The Eye of the Tiger

An interesting twist, this: birth signs in the cause of conservation. Not that I belittle such efforts; indeed, I support them. I do not like to imagine living in a world without tigers. The idea of tigers going extinct in the wild—as they very well might; it may be too late to save them—I find profoundly unsettling.

But why? What has the tiger’s fate to do with my own? I ask this question not to evoke the standard responses about the accelerating pace of species extinction, the global issue of human overpopulation, the hideous consequences of human fantasies about “mastery” over nature. Rather, I ask it for two interrelated reasons that are, for me, at once theoretical and deeply personal.
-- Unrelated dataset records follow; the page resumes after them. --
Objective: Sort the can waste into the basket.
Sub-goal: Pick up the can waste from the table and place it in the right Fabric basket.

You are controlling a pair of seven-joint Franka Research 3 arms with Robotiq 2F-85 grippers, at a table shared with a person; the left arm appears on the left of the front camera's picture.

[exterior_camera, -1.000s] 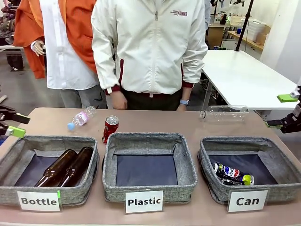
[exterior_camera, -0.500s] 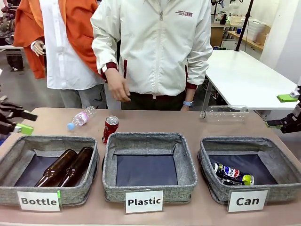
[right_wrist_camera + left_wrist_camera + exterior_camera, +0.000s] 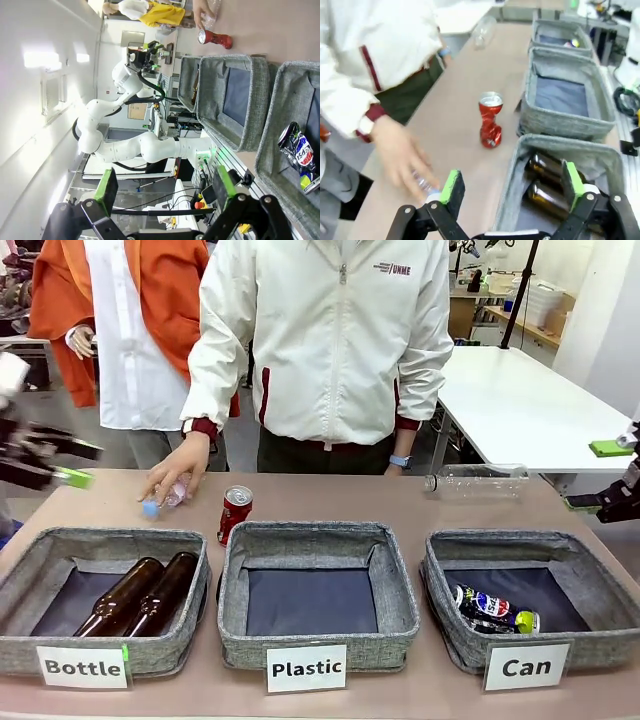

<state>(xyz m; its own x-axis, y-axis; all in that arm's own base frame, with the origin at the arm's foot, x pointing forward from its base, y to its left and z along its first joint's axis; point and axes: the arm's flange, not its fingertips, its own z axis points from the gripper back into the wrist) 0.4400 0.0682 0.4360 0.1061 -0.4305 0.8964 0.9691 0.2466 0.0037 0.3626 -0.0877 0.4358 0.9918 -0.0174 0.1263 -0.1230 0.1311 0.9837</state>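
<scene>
The red can [image 3: 235, 512] stands upright on the table [image 3: 400, 502], just beside the far-left corner of the Plastic basket [image 3: 380, 645] — the crushed can [image 3: 495, 610] lies in the Can basket [image 3: 455, 640], right of it. Beyond that same corner a person's hand [image 3: 178, 465] covers a small clear bottle [image 3: 165, 497]. Well left of the Plastic basket, the left gripper [image 3: 85, 465] hovers, fingers apart — well right, the right gripper [image 3: 595, 477], fingers apart too.

Two brown glass bottles [image 3: 145, 597] lie in the "Bottle" basket [image 3: 165, 653], beside the "Plastic" basket [image 3: 318, 533]. A clear plastic bottle [image 3: 478, 480] lies on the surface [image 3: 400, 508].
</scene>
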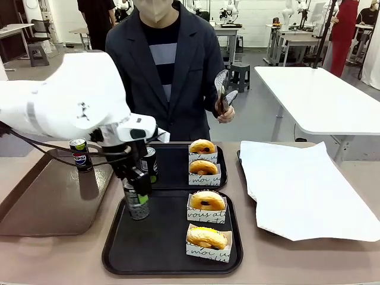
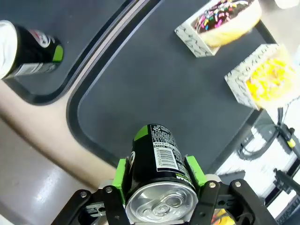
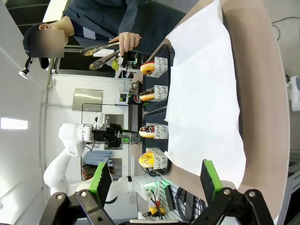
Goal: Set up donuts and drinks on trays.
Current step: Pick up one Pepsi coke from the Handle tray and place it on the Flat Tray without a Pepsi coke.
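Observation:
My left gripper [image 1: 139, 199] is shut on a slim dark can with a green mark [image 2: 157, 161], upright over the left part of the near black tray [image 1: 160, 246]. I cannot tell whether the can touches the tray. This tray holds a chocolate-sprinkled donut [image 2: 225, 16] and a yellow donut [image 2: 269, 75] in white paper trays. The far black tray [image 1: 175, 178] carries another can [image 1: 151, 163] and two glazed donuts [image 1: 203, 157]. My right gripper [image 3: 157, 180] is open and holds nothing above the white sheet.
A brown tray [image 1: 41, 202] at the left holds a Pepsi can [image 1: 80, 154]. A white paper sheet [image 1: 303, 190] covers the table's right side. The person stands behind the far tray and holds tongs [image 1: 222, 92] in one hand.

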You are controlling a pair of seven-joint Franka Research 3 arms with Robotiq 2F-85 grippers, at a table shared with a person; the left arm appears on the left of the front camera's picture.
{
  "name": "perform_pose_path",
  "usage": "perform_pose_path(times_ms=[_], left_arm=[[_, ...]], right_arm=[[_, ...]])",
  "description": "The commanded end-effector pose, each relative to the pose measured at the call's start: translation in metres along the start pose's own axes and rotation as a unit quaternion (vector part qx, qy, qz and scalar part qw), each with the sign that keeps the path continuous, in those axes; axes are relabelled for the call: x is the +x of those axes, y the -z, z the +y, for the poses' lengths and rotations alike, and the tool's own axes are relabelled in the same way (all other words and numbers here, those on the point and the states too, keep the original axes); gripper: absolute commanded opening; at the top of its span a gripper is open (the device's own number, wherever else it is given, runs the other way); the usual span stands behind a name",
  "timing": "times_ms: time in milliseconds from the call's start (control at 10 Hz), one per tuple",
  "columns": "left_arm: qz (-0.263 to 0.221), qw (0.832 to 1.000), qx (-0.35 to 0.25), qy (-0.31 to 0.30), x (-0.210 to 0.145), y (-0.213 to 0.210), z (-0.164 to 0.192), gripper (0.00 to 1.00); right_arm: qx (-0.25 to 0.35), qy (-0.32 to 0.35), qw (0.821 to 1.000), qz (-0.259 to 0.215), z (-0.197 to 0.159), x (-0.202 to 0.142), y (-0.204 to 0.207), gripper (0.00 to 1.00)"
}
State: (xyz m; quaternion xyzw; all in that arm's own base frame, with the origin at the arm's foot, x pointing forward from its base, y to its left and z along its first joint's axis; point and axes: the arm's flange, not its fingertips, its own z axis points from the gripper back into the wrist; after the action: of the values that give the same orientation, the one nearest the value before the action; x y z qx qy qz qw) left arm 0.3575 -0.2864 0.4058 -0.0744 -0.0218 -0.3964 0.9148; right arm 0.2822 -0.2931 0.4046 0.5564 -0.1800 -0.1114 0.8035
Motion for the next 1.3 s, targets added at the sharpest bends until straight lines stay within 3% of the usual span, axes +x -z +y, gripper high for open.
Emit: perform_pose_path(times_ms=[0,1000,1100,1200], left_arm=[[-0.014,0.999,0.043,-0.006,0.007,0.015,-0.011,0.59],[0.007,0.999,0.042,-0.005,0.012,0.032,-0.011,0.59],[0.007,0.999,0.042,-0.005,0.013,0.032,-0.012,0.93],[0.006,0.999,0.042,-0.004,0.013,0.03,-0.012,1.0]], right_arm=[[0.005,-0.001,1.0,-0.002,0.001,0.0,-0.001,1.0],[0.005,-0.001,1.0,-0.002,0.001,0.0,-0.001,1.0],[0.005,-0.001,1.0,-0.002,0.001,0.0,-0.001,1.0],[0.005,-0.001,1.0,-0.002,0.001,0.0,-0.001,1.0]])
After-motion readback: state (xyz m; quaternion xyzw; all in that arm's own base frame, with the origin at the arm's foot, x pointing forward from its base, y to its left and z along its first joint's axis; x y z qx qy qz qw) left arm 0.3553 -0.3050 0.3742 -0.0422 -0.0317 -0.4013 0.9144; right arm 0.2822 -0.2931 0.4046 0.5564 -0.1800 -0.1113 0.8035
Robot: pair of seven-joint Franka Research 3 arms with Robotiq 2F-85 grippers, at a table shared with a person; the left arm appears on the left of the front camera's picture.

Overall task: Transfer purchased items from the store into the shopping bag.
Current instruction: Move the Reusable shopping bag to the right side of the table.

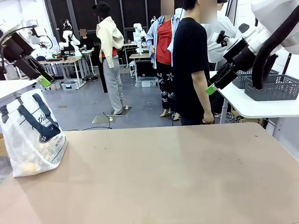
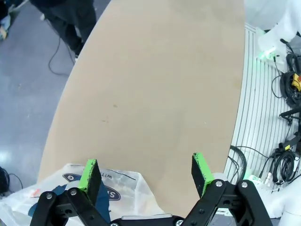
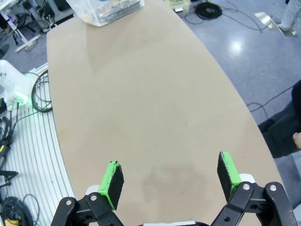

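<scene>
Bare worktop [image 1: 187,177] lies nearest you. Shopping bag [image 1: 32,140] sits at its left edge, goods apparently inside; left end effector [image 2: 146,172] above the bag and right end effector [image 3: 169,179] hang apart, empty.

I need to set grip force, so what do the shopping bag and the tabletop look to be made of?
The shopping bag: thin translucent plastic film, slightly glossy and crinkled, with contents showing through; its navy handles look like woven strap, though that's uncertain. The tabletop: matte tan board, smooth and lightly scuffed, possibly laminate or fibreboard.
</scene>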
The first is that I need the tiger to keep me in my place. As the late environmental philosopher Paul Shepard wrote, shortly before his death:

Large dangerous animals remind us that we are small in the order of things. It is still possible, Aldous Huxley once rejoiced, to get yourself eaten by a tiger. Without tigers, we become the big animal, subject only to larger, mindless forces—storms, floods, volcanoes, and the titanic insanity of atomic events, random and unselective. The celestial and mineral processes that contain us, unlike elephants, bison, elk, and tigers, are without living purpose. Without animals more powerful than ourselves, there are no intermediaries.[1]

So, I need the tiger on the off chance that one just might decide to eat me sometime. A world without tigers would be one in which I might find myself too precariously perched atop my personal food chain, with no recourse but to imagine the cosmic forces ranged to do me in as impersonal, irrational, meaningless. My meaning, then, in some senses derives from the tiger’s deliberateness, her stealth, her intentionality. Should I become her prey—even if only in dream or fantasy—it would not be a random or senseless occurrence. The kill effected by such a predator never is: it is always accomplished with care, forethought, precision, purpose.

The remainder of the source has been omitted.